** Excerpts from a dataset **
***

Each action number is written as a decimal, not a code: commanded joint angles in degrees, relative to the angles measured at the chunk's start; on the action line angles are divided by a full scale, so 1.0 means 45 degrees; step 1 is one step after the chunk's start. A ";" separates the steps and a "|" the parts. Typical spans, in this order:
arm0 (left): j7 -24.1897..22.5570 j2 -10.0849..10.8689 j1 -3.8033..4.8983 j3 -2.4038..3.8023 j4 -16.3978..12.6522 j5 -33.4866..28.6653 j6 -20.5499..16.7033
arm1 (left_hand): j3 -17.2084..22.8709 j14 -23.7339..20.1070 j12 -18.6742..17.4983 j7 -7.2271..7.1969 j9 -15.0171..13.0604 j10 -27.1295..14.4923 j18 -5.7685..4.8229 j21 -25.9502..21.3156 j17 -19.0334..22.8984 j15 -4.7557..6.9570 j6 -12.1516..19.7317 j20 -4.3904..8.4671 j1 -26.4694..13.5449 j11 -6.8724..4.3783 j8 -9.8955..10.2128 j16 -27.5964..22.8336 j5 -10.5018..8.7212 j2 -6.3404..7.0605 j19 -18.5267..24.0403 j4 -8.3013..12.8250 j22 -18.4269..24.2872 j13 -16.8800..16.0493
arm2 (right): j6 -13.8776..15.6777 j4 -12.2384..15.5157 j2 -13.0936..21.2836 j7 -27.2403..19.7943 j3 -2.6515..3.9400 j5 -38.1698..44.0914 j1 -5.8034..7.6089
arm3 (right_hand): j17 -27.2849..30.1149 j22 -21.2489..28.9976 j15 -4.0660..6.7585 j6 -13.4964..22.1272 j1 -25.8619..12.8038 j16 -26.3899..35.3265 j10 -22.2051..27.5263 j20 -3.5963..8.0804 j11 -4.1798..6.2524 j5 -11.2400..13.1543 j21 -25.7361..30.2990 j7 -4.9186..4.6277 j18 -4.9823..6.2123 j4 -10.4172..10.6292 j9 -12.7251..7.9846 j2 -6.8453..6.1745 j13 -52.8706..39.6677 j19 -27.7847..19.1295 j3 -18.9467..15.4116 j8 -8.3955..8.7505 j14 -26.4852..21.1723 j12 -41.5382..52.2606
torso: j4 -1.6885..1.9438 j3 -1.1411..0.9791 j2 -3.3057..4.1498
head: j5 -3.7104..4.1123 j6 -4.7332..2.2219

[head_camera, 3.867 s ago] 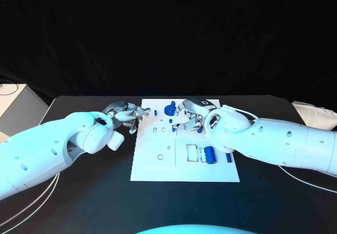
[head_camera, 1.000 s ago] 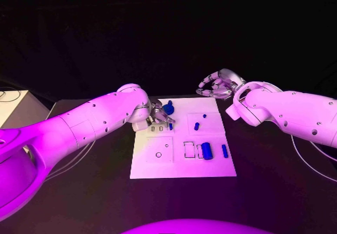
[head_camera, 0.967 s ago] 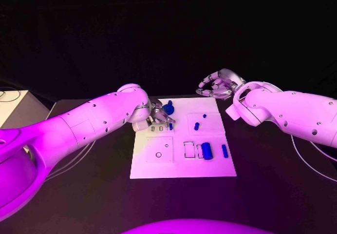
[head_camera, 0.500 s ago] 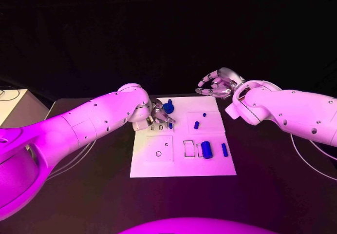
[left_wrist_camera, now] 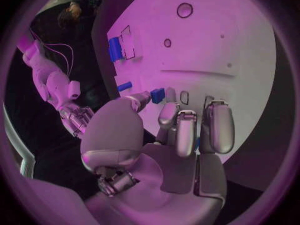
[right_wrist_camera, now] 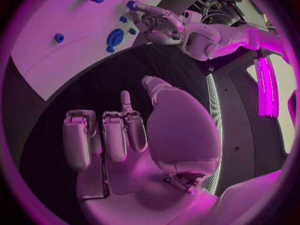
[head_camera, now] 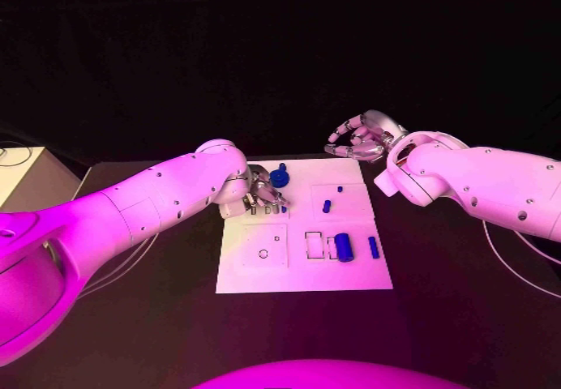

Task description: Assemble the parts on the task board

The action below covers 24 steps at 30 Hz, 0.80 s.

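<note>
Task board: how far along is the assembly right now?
Partly done, it seems. On the white plate task board, small blue pieces already stand at and. The left robot hand pinches a small blue peg. The blue cylinder and slim blue bar lie loose. The right robot hand hovers empty.

Two smooth white arms dotted with small dark screw holes end in silver, segmented hands.

left hand crowding task board far-left corner, near half open
</note>
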<state>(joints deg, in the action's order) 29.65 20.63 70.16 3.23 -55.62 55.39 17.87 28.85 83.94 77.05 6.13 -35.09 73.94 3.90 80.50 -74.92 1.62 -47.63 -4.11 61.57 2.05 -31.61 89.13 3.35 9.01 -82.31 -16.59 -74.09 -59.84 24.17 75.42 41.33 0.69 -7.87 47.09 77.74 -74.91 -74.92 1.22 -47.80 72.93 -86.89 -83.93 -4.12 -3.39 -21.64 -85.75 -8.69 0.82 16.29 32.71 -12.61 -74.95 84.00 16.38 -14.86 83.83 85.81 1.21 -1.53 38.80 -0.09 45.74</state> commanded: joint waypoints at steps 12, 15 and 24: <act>-0.0145 0.0011 -0.0015 -0.0031 0.0012 -0.0345 0.0032 | 0.0353 0.1241 -0.0038 -0.0065 -0.0181 -0.0034 -0.0065 0.0053 -0.3008 0.0127 -0.0057 0.0073 0.0400 -0.0129 -0.0075 0.0028 -0.0008 -0.0355 -0.0036 0.0252 0.0008 0.0019 | -0.0139 0.0006 -0.0017 0.0023 0.0017 0.0127 0.0009 | -0.2459 -0.2881 -0.0083 0.0089 -0.0090 -0.0053 -0.0469 -0.0094 -0.0078 -0.0066 -0.0008 0.0024 0.0013 0.0011 0.0018 -0.0047 -0.2587 0.1153 -0.0068 -0.0042 0.1155 0.0059 | 0.0013 -0.0011 -0.0006 | -0.0035 0.0067; -0.0215 0.0040 -0.0015 -0.0031 0.0015 -0.0535 -0.0069 | 0.0792 0.1239 -0.0106 -0.0103 -0.0318 -0.0073 -0.0060 0.0043 -0.3002 0.0165 -0.0017 0.0103 0.0817 -0.0168 -0.0076 0.0024 0.0003 -0.0543 -0.0015 0.0541 0.0024 0.0059 | -0.0162 -0.0005 -0.0016 0.0036 0.0017 0.0139 0.0009 | -0.2459 -0.2881 -0.0083 0.0089 -0.0090 -0.0053 -0.0469 -0.0094 -0.0078 -0.0066 -0.0008 0.0024 0.0013 0.0011 0.0018 -0.0047 -0.2587 0.1153 -0.0068 -0.0042 0.1155 0.0059 | 0.0019 -0.0009 -0.0006 | -0.0029 0.0062; -0.0436 0.0065 -0.0014 -0.0031 0.0012 -0.1306 -0.0216 | 0.2060 0.1230 -0.0454 -0.0137 -0.0720 -0.0315 -0.0035 -0.0028 -0.2977 0.0206 0.0100 0.0140 0.1506 -0.0212 -0.0106 0.0006 0.0058 -0.0580 0.0067 0.1507 0.0125 0.0434 | -0.0269 -0.0059 -0.0047 0.0067 0.0016 0.0185 0.0007 | -0.2462 -0.2886 -0.0082 0.0090 -0.0093 -0.0055 -0.0475 -0.0096 -0.0076 -0.0069 -0.0017 0.0026 0.0012 0.0003 0.0022 -0.0030 -0.2592 0.1155 -0.0074 -0.0071 0.1155 0.0065 | 0.0023 -0.0008 -0.0003 | -0.0045 0.0047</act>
<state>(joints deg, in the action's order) 28.74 20.98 70.19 3.15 -55.56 51.88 17.17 37.65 83.94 75.21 5.89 -38.03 72.99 3.90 80.49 -74.91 2.04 -47.26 -3.89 67.68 1.12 -31.69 89.13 3.32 6.67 -82.09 -10.03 -73.58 -57.92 23.75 75.21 41.18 0.90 -7.85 47.30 77.74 -74.91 -74.90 1.22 -47.81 72.93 -86.88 -83.93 -4.12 -3.39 -21.64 -85.75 -8.68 0.82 16.28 32.76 -12.61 -74.93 84.00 16.38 -14.85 83.83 85.81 1.30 -1.57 38.78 -0.26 45.99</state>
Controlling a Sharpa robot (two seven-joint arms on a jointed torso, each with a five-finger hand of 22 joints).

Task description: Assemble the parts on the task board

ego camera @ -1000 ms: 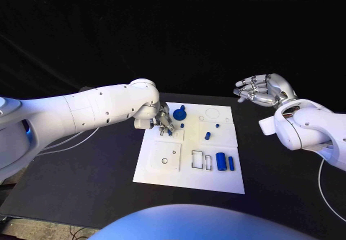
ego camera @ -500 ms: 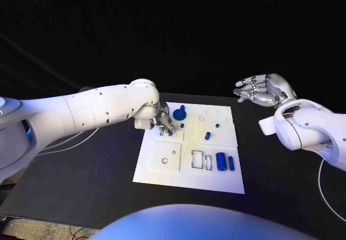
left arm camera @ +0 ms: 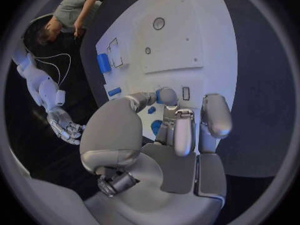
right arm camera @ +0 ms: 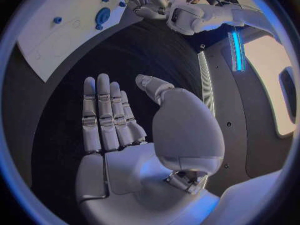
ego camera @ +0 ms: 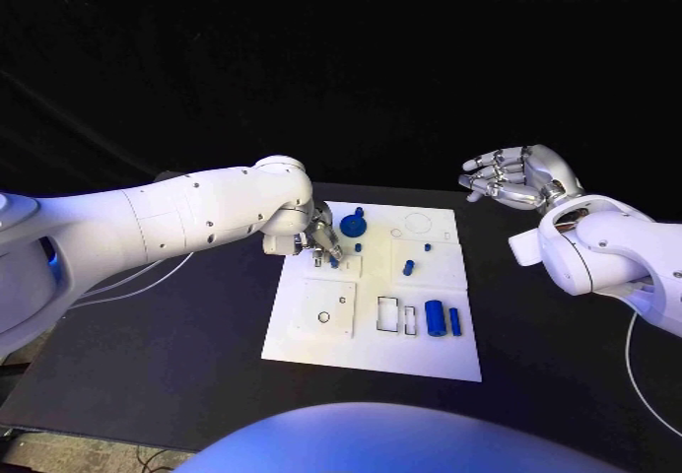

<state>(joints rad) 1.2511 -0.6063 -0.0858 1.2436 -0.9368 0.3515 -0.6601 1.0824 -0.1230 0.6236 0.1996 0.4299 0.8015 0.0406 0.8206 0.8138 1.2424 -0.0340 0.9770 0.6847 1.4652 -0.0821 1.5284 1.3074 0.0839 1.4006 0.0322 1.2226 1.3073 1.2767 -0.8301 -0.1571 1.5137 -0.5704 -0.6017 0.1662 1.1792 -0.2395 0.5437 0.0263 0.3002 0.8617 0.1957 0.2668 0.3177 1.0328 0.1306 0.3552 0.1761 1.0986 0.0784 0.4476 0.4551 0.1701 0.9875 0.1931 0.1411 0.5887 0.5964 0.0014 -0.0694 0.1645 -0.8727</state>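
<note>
The white task board point(ego camera: 320, 325) lies in the middle of the black table. My left hand point(ego camera: 318, 237) is over the board's far left corner and pinches a small blue part point(left arm camera: 165, 95) between thumb and a finger, just above the board point(left arm camera: 187, 45). Beside it stands a round blue part point(ego camera: 353, 224) with a knob. Small blue parts point(ego camera: 408, 266) lie mid-board, and two blue cylinders point(ego camera: 435, 318) lie near the right edge. My right hand point(ego camera: 514, 177) is raised off the board's far right, fingers apart and empty point(right arm camera: 119, 130).
Rectangular slots point(ego camera: 388, 313) and a round hole point(ego camera: 325, 317) show in the board's near half. A circular outline point(ego camera: 418, 225) marks its far right corner. Cables point(ego camera: 135, 281) trail off the table's left side. Bare black table surrounds the board.
</note>
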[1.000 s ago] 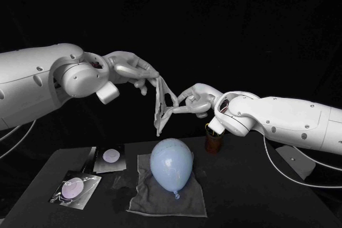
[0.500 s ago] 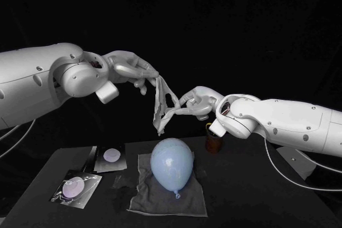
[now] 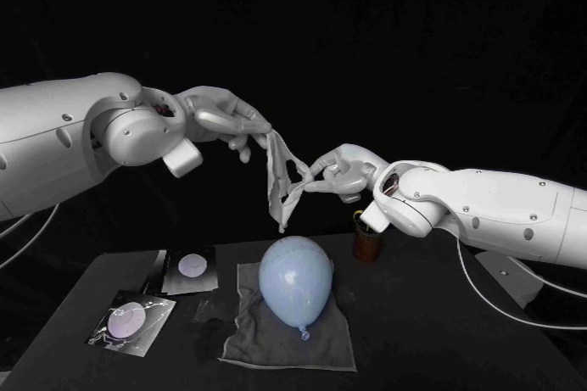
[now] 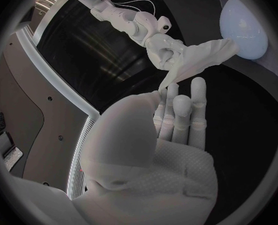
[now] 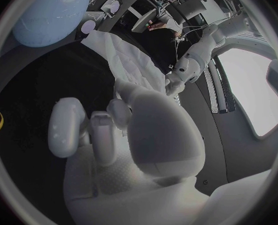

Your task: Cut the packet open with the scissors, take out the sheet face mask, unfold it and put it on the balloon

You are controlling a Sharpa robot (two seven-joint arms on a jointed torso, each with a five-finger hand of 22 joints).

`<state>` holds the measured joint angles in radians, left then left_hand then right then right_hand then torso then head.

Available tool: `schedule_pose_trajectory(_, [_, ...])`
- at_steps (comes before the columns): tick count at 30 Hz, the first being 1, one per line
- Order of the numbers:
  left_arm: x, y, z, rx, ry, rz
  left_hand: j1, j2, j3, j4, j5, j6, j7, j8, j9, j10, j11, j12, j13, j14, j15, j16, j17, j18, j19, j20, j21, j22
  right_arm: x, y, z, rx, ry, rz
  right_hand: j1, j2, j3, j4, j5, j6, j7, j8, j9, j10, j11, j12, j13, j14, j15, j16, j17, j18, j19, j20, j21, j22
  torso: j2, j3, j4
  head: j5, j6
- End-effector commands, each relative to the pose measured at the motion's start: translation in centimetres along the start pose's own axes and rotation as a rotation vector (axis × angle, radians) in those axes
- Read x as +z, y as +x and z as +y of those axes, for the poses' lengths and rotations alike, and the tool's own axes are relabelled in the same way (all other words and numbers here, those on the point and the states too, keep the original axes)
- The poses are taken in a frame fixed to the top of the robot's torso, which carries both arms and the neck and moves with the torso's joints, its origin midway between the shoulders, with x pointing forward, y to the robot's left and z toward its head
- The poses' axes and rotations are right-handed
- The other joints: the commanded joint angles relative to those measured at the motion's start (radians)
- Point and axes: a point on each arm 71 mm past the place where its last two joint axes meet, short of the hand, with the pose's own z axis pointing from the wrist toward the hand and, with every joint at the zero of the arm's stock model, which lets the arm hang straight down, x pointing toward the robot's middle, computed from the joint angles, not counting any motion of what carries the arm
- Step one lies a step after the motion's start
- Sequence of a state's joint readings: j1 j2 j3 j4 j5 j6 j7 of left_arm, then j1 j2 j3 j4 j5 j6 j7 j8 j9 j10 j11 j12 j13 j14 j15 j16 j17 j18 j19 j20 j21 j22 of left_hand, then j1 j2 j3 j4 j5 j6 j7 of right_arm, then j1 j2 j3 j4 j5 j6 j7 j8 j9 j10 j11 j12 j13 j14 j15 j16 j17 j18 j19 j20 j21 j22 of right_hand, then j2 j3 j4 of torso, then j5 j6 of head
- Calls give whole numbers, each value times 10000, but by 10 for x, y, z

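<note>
Left hand point(image 3: 230, 120): fingers pinch the mask point(image 3: 284, 187) top.
Right hand point(image 3: 339, 172): fingers grip its side.
Balloon point(image 3: 295, 281): on a cloth point(image 3: 263, 344), below.

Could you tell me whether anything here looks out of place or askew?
Only the sheet mask: held in the air between the left hand and the right hand, it hangs bunched and twisted rather than spread flat, above the balloon. Nothing looks spilled or damaged.

Head view: bkgd black, tabletop point(image 3: 465, 340) dim. Light from above/front; left arm point(image 3: 55, 132) bright, mild glare. Balloon point(image 3: 295, 281) evenly lit, soft sheen. Wrist views: fisheye, edges bent, dark rim.
</note>
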<state>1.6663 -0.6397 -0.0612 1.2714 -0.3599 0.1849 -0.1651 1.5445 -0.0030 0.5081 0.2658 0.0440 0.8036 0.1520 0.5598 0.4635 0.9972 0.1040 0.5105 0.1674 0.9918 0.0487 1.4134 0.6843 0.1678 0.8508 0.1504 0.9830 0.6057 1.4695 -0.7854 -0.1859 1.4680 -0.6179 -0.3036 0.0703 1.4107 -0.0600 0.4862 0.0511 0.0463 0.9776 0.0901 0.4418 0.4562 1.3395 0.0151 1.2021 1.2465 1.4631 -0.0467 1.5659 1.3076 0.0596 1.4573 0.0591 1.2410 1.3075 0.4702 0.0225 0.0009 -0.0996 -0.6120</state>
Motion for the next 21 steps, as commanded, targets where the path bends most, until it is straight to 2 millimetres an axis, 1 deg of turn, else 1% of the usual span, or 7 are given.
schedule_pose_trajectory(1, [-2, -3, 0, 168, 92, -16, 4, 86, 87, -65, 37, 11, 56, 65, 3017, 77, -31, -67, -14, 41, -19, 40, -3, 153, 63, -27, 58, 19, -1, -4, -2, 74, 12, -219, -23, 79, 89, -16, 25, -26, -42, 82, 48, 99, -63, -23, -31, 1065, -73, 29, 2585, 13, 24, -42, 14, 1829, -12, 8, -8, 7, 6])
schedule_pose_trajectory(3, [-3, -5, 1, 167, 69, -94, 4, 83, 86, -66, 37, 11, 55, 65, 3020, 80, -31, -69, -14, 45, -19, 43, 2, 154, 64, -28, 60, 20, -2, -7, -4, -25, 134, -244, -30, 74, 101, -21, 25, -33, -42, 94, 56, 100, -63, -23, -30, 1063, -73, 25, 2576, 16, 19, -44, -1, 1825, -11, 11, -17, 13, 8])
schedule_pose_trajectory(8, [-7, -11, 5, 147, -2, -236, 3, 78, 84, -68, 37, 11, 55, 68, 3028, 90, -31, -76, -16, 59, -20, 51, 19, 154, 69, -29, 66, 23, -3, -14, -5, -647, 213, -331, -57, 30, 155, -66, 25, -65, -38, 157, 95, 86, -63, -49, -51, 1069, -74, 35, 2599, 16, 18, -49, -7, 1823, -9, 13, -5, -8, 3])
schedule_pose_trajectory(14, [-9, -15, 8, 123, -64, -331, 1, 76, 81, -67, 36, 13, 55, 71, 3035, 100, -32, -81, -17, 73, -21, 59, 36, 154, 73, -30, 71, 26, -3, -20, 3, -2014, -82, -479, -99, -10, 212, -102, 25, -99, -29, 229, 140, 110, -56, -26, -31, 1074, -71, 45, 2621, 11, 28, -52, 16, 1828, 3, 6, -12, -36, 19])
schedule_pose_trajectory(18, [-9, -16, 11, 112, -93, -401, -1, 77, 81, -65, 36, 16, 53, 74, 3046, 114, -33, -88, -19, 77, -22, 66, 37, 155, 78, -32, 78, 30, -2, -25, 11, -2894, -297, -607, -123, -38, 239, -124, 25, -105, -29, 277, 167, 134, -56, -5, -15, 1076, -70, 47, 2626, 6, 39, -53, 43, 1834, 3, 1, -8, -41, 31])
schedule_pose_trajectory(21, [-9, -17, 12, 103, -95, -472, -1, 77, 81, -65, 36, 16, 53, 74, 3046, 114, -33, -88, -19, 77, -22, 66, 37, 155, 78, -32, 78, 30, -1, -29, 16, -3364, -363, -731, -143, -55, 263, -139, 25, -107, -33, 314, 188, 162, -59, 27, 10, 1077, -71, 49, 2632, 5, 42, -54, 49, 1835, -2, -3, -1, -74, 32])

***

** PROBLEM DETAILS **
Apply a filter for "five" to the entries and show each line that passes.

** WRITTEN ANSWER **
Controlling a Sharpa robot (two seven-joint arms on a jointed torso, each with a five-finger hand of 22 joints).
You are controlling a Sharpa robot (two seven-joint arms on a jointed torso, each with a five-finger hand of 22 joints).

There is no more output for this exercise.